── SUPPLIED INFORMATION ──

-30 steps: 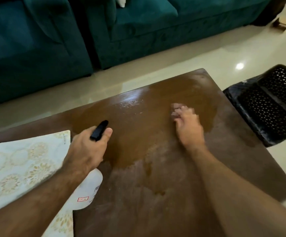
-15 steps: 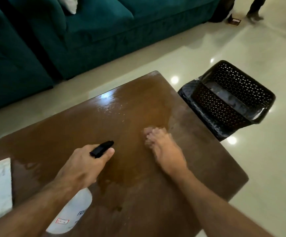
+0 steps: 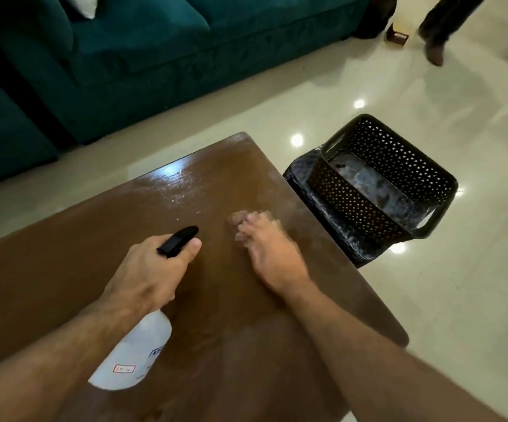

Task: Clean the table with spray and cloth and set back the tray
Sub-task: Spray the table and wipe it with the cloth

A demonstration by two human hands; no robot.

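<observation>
Brown wooden table (image 3: 64,254), its glossy top streaked with pale wet smears beyond the hands, where light glares off it. The right hand (image 3: 272,254), blurred, lies on the top near the far right edge. Cream tiled floor (image 3: 459,300) carries a black perforated basket (image 3: 383,184), right of that hand.

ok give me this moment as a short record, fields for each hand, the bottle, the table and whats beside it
left hand: grips the neck of the spray bottle, thumb by the black nozzle
right hand: blurred, palm down on the table; no cloth can be made out under it
bottle: white, tilted, nozzle aimed over the tabletop
table: brown wood, glossy wet patches toward the far edge
basket: black, perforated, sits on a dark stool past the table's right edge
sofa: teal, beyond the table
</observation>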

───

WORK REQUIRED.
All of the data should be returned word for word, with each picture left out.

ANSWER BELOW.
-30 steps: 
-15 steps: 
+0 steps: 

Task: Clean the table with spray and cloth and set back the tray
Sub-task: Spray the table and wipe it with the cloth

A demonstration by two human hands; no robot.

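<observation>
Brown wooden table (image 3: 64,254), its glossy top streaked with pale wet smears beyond the hands, where light glares off it. The right hand (image 3: 272,254), blurred, lies on the top near the far right edge. Cream tiled floor (image 3: 459,300) carries a black perforated basket (image 3: 383,184), right of that hand.

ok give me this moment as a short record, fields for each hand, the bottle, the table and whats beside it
left hand: grips the neck of the spray bottle, thumb by the black nozzle
right hand: blurred, palm down on the table; no cloth can be made out under it
bottle: white, tilted, nozzle aimed over the tabletop
table: brown wood, glossy wet patches toward the far edge
basket: black, perforated, sits on a dark stool past the table's right edge
sofa: teal, beyond the table
</observation>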

Here the work on this exercise is complete.